Abstract 442: Cardiomyocyte Specific mTORC1 Deletion Precipitates Interstitial Fibrosis, Heart Failure And Loss Of Female Cardio Protection
Mechanistic target of rapamycin (mTOR) kinase operates in two functionally and structurally distinct multiprotein complexes mTORC1 and mTORC2. mTORC1 including its defining raptor protein is a critical mediator of myocardial growth. We induced cardiomyocyte specific raptor-KO (cKO) deletion to investigate a sex specific role of mTORC1 during cardiac adaptation in normotensive DOCA-salt mice. Untypical for this mild cardiac stress model, raptor-cKO females had sharper decrease in EF (51 vs. 26%) than males (50 vs. 32%) already at 3 weeks after start of DOCA-salt challenge. Male raptor-cKO mice mounted eccentric hypertrophic response upon DOCA-salt indicated by heart weight/tibia length ratios (6.7 to 8.0) as compared to their WT litters (6.6 to 7.6). In contrast female raptor-cKO (5.8 to 6.4) minimally differed from their litters (5.8 to 6.6). Severe dilative phenotype was detected in both sexes regardless of DOCA-salt challenge. In addition, we found tremendous diffuse left ventricular fibrosis which was also more prominent in raptor-cKO females. Collagen depositions in the LV visualized by Sirius red staining increased 10fold in males (1.0 to 10.6%) and 15fold in females (0.9 to 15.7%), respectively. Expression of raptor protein in the heart was diminished by 80% in raptor cKO mice of both sexes what lead to similar extent of decreased activity of direct mTORC1 downstream targets phospho-S6 ribosomal protein and phospho-4E-BP1Ser65 (68% reduction in males vs. 61% in females. Over-compensatory mTORC2 activation in cKO animals via phospho-AKTSer473 (12fold increase) and induction of anti-apoptotic signaling was similar in both sexes. However, raptor-cKO females failed to up-regulate expression of mitochondrial genes such as Mtnd1 (ND1), mt-Co1 (COX1) and Atp5i (ATP5k), stressing sex differences in mTORC1 dependent mitochondrial adaptation. In addition, transmission electron microscopy (TEM) points towards structural alterations of mitochondrial morphology.

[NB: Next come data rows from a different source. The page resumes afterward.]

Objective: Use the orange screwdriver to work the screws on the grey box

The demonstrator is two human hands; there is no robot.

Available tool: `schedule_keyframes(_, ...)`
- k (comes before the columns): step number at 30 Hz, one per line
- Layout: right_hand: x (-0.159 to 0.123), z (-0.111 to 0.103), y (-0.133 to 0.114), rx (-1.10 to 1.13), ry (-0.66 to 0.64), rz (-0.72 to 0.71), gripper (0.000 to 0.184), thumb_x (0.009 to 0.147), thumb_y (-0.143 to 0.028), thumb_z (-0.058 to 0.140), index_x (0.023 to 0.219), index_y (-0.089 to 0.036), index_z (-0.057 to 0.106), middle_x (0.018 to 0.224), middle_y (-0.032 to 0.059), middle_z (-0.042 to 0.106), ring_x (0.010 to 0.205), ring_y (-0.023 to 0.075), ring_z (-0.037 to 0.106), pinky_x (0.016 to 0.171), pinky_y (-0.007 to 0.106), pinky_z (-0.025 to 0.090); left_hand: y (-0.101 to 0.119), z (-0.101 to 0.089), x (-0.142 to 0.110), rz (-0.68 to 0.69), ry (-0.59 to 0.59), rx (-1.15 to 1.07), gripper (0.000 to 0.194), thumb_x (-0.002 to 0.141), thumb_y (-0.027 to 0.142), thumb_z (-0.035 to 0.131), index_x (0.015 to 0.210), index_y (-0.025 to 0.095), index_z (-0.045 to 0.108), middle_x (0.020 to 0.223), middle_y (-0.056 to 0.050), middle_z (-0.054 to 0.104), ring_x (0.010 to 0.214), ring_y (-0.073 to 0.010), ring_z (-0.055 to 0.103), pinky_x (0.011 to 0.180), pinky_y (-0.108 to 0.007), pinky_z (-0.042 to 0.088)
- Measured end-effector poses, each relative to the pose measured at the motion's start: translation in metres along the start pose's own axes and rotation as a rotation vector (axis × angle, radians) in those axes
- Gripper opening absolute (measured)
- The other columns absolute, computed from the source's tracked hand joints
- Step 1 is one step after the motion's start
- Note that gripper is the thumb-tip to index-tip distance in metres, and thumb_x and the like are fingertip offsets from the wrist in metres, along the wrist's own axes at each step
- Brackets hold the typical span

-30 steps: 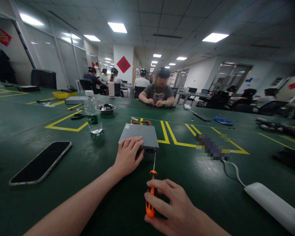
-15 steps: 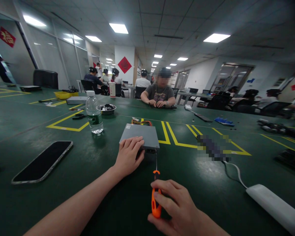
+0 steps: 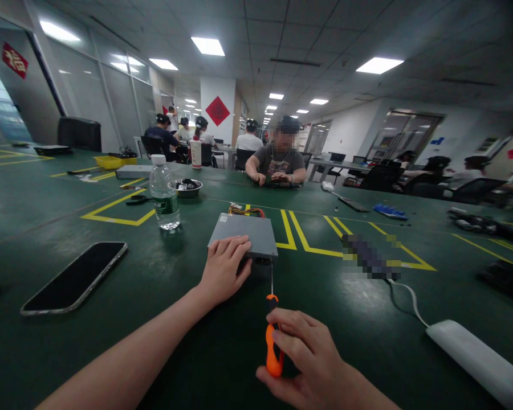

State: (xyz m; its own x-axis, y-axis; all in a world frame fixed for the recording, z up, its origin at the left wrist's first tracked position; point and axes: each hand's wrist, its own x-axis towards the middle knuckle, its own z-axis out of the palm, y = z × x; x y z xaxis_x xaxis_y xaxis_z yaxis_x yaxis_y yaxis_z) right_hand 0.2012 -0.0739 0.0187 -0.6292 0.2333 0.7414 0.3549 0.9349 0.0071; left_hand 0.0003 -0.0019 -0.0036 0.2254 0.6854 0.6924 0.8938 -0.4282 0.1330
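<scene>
A grey metal computer power supply point(image 3: 256, 230) lies on the green table, with a bundle of coloured wires point(image 3: 248, 211) at its far side. My left hand point(image 3: 227, 263) grips its near left part, fingers over the top and thumb against the front face. In my right hand point(image 3: 310, 350) is an orange and black screwdriver point(image 3: 273, 350), held by the handle between thumb and fingers. Its thin shaft points away from me, and the tip meets the front face near the right corner. What the tip sits in is too small to make out.
To the left are a phone point(image 3: 74, 278) and a water bottle point(image 3: 165, 196). Behind the bottle stands a metal bowl point(image 3: 188, 190) of small parts. A white power strip point(image 3: 474, 356) with a cable lies at right. A person point(image 3: 277, 154) sits across the table.
The screwdriver handle has turned in my right hand, whose fingers have shifted slightly around it. My left hand stays on the power supply. Across the table, the person's hands have moved.
</scene>
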Motion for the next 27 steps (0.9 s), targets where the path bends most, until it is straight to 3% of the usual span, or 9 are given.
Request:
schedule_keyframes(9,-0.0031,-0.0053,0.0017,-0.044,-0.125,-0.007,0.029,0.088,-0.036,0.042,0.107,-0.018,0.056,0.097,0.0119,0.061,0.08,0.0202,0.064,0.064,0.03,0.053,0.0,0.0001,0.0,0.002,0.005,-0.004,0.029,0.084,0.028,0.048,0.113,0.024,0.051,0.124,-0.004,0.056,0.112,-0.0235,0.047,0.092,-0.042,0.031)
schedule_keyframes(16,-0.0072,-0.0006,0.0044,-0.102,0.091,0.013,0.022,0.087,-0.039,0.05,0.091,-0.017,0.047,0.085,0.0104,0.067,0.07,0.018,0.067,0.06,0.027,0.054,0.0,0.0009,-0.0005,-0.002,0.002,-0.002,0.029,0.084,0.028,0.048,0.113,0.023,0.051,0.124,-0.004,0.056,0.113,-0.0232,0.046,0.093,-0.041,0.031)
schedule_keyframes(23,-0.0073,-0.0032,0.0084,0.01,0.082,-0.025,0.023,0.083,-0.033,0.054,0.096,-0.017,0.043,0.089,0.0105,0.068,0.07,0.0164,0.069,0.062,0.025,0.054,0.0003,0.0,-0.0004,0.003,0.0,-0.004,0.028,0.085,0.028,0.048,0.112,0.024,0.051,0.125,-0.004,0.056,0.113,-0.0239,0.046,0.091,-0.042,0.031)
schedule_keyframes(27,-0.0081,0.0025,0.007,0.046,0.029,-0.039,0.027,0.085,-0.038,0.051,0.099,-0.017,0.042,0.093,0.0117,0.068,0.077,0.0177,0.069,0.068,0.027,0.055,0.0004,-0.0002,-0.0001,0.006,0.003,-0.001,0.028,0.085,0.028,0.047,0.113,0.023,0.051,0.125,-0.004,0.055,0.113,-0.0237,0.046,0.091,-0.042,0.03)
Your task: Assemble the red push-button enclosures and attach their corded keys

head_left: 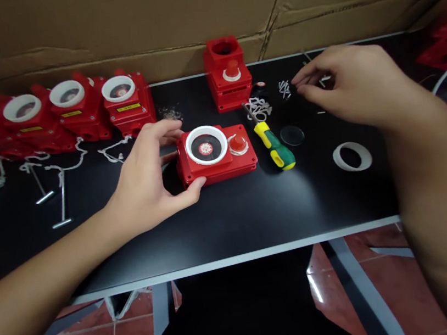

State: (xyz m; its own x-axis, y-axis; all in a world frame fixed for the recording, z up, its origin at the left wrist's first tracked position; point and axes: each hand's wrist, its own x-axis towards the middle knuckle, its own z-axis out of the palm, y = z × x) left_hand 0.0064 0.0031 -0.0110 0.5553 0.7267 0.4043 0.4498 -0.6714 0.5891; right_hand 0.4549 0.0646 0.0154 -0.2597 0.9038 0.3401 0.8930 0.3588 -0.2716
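Observation:
My left hand [142,179] grips the left end of a red alarm box [220,172], thumb at the front and fingers behind. The box lies flat and has a white ring [226,148] around a dark round window, and a red dome lamp [238,142]. To its right, my right hand [355,82] hovers above the table with fingers and thumb closed together; whatever they pinch, if anything, is too small to make out. Small pale screws or pins [284,89] lie just left of its fingertips. A yellow-and-green screwdriver [274,146] rests between the box and a clear disc [292,135].
Several red boxes with white rings [118,88] stand at the left, with cords and metal T-shaped hammers [62,198]. Behind the held box stands another red box [231,91] with an open round hole. A loose white ring [352,156] lies at right. Cardboard [144,18] backs the table.

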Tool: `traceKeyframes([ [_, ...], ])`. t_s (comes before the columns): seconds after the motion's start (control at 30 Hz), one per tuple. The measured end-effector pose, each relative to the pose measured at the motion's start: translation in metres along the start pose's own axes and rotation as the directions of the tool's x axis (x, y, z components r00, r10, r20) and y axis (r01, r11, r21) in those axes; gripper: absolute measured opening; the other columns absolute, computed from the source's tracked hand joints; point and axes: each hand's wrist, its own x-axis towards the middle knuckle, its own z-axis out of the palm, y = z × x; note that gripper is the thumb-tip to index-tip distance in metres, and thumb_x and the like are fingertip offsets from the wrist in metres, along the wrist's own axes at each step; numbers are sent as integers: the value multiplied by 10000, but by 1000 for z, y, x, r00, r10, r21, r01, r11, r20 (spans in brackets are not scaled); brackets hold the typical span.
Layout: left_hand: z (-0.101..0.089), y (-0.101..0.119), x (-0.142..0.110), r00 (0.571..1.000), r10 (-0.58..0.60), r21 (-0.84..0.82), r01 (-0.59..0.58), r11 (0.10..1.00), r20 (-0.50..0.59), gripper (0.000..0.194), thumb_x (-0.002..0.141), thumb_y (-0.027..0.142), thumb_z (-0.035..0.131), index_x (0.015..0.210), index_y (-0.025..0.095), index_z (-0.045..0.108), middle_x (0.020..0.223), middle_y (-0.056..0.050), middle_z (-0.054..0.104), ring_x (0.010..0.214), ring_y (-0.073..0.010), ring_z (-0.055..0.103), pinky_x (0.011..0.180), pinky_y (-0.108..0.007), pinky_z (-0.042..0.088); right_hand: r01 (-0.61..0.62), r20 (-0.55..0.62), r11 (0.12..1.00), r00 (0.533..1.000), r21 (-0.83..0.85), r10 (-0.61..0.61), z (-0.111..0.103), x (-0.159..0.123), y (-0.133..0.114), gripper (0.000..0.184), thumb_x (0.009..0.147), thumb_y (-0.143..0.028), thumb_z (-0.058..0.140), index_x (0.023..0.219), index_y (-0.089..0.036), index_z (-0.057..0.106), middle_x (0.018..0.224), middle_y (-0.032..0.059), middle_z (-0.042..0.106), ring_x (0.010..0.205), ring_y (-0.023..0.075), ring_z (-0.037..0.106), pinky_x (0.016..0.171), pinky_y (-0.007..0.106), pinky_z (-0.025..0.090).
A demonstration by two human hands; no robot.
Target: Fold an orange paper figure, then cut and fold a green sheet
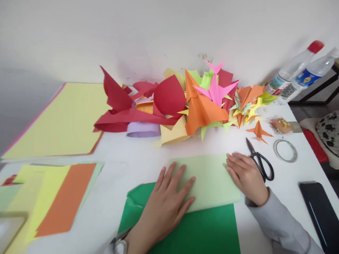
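A folded pale green sheet (209,178) lies on the white table, partly over a dark green sheet (201,229). My left hand (165,204) rests flat on the pale sheet's left part, fingers stretched out and slightly apart. My right hand (246,176) lies at the sheet's right edge, its fingertips pressing the paper's upper right corner. Neither hand holds anything. Black scissors (259,160) lie just right of my right hand.
A heap of folded coloured paper shapes (185,102) lines the wall. Yellow sheets (63,120) and an orange and yellow stack (58,197) lie left. A tape ring (285,150), two bottles (299,72), a wrapped snack (280,125) and a phone (320,211) sit right.
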Motion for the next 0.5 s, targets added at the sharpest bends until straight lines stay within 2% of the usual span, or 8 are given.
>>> traceKeyframes([
  [0.13,2,-4,3,997,74,-79,-72,994,25,370,919,313,513,1237,148,607,1480,-185,396,1404,-362,293,1066,-534,392,10,9,1000,1000,-27,-10,1,0,1,224,939,-241,531,1014,-150,721,1112,60,731,1037,265,624,852,421,478],
  [0.2,1,-8,8,995,87,-126,-82,989,37,334,940,295,481,1188,135,637,1475,-170,412,1400,-331,309,1069,-492,410,15,22,999,1000,-43,-14,1,1,2,234,945,-249,518,1017,-155,720,1109,56,732,1038,263,625,843,413,476],
  [0.33,-3,-19,24,990,136,-220,-127,967,29,293,956,278,457,1013,167,722,1309,-128,579,1263,-276,465,994,-433,484,20,63,997,998,-69,-16,0,1,4,236,945,-263,514,1009,-161,717,1114,57,730,1060,255,619,836,400,473],
  [0.5,2,-30,36,983,177,-248,-181,952,-38,275,937,297,508,871,192,753,1102,-119,661,1004,-230,576,837,-395,533,37,133,994,991,-105,-23,-1,0,6,282,930,-353,537,1055,-160,699,1165,72,709,1093,262,605,856,401,464],
])
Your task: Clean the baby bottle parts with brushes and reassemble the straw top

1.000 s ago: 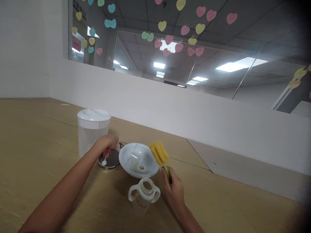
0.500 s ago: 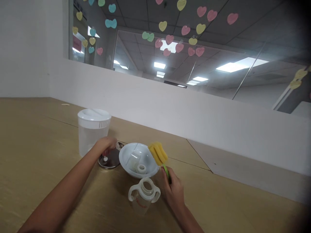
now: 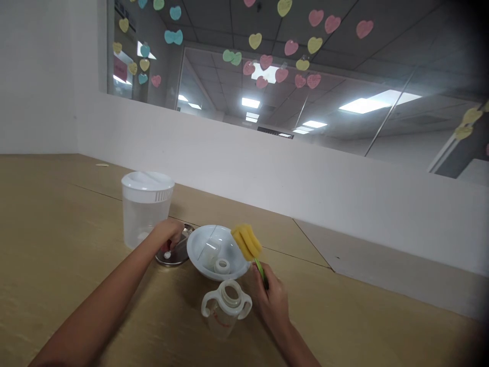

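My left hand reaches over a round metal tray, its fingers pinched down on a small white piece, too small to identify. My right hand is closed around the green handle of a yellow sponge bottle brush, held upright with the sponge head on top. In front of a pale bowl stands an open clear baby bottle with two white side handles. Inside the bowl lie a clear container and a white ring.
A translucent lidded bucket stands behind the tray on the left. The wooden table ends at a white wall, with a window above bearing heart-shaped notes. A small flat pale piece lies at the far left.
My left hand has come slightly down and right over the tray, and the small white piece has shifted with it. My right hand holds the brush almost still.
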### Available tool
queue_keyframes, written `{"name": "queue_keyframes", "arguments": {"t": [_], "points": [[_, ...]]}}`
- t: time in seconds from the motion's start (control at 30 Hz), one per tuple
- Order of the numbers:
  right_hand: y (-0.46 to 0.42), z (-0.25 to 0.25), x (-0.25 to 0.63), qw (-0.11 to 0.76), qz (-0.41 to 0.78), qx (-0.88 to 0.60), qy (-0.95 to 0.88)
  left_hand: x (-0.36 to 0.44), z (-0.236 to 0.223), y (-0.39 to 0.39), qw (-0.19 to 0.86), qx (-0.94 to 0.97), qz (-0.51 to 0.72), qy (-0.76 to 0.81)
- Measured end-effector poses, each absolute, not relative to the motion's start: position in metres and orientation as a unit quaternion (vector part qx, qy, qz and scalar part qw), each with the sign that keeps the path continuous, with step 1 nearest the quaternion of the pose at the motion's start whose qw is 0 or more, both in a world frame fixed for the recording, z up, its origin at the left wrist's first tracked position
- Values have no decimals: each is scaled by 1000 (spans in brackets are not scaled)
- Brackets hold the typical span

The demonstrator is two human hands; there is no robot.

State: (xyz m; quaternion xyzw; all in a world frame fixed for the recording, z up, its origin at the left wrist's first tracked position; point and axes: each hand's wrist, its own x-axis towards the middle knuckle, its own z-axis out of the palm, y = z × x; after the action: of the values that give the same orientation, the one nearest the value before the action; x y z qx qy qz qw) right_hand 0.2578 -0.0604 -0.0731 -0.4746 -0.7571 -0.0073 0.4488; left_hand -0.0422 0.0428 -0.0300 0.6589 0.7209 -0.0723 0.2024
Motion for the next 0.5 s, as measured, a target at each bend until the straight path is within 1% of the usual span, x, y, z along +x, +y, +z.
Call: {"name": "queue_keyframes", "arguments": {"t": [0.1,0.2,0.33,0.5], "points": [[-60,-74,258,448,-19,-472,-759,-40,-29,42,276,626,-146,715],[-60,-74,258,442,-23,-475,-761,-39,-28,39,315,614,-182,700],[-60,-75,258,438,-21,-477,-762,-38,-28,40,324,624,-176,689],[-60,-74,258,439,-26,-476,-761,-40,-34,47,306,631,-150,697]]}}
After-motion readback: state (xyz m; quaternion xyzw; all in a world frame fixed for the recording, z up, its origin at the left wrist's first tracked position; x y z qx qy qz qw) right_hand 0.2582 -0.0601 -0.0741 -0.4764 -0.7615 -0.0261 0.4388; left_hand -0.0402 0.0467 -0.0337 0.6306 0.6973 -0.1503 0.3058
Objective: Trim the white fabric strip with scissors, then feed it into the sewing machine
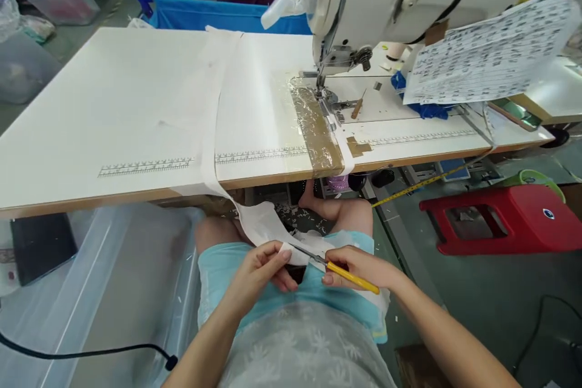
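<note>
Over my lap, my left hand (266, 267) pinches the end of a white fabric strip (266, 223) between thumb and fingers. The strip hangs down from the table edge and drapes across my thighs. My right hand (357, 265) is closed around scissors with yellow handles (352, 277). Their blades point left and lie against the fabric just beside my left fingertips; whether they are parted I cannot tell. Something dark (296, 273) shows beneath the fabric by my left fingers, too hidden to name.
A white sewing table (150, 91) with printed rulers spans ahead, bearing a sewing machine (364, 6). Printed sheets (491, 51) lean at the right. A clear plastic bin (131, 279) stands left of my legs, a red stool (513, 218) to the right. A yellow tape measure (418, 185) hangs under the table edge.
</note>
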Available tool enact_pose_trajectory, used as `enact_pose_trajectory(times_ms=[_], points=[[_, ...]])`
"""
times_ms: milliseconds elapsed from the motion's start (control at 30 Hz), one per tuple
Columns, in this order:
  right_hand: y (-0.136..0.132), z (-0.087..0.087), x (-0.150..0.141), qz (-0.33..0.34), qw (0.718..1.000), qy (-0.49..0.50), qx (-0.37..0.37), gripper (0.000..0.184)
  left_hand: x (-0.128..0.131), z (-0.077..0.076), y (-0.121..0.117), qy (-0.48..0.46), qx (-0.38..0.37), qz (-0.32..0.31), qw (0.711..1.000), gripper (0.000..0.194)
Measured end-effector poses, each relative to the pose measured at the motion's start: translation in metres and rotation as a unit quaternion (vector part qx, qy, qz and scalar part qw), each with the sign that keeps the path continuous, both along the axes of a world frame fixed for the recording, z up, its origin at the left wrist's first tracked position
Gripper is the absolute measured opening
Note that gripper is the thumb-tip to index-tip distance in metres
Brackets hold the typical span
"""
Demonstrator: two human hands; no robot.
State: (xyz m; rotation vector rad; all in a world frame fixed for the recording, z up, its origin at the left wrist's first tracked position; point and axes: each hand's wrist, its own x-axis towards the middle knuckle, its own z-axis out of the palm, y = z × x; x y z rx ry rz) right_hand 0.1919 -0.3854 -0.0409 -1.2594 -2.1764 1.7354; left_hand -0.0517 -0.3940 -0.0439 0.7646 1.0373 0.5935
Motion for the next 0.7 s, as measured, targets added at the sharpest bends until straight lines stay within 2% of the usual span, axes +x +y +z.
enact_pose_trajectory(times_ms=[333, 700], points=[[0.019, -0.005, -0.01, 0.04, 0.993, -0.082, 0.071, 0.055, -0.007, -0.012, 0.008, -0.03, -0.035, 0.034, 0.998, 0.048], [0.015, 0.005, -0.02, 0.003, 0.972, -0.182, 0.149, 0.055, -0.009, -0.016, 0.012, -0.027, -0.031, 0.038, 0.998, 0.046]])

Intact mTORC1 function is important for myocardial adaptation in both sexes. More severe phenotype in females further implicates mTORC1 to be essential for intrinsic female cardio protection.
Author Disclosures: D. Guergen: None. A. Kusch: None. N. Kauz: None. R.A. Catar: None. M. Brink: None. D. Dragun: None.
- © 2014 by American Heart Association, Inc.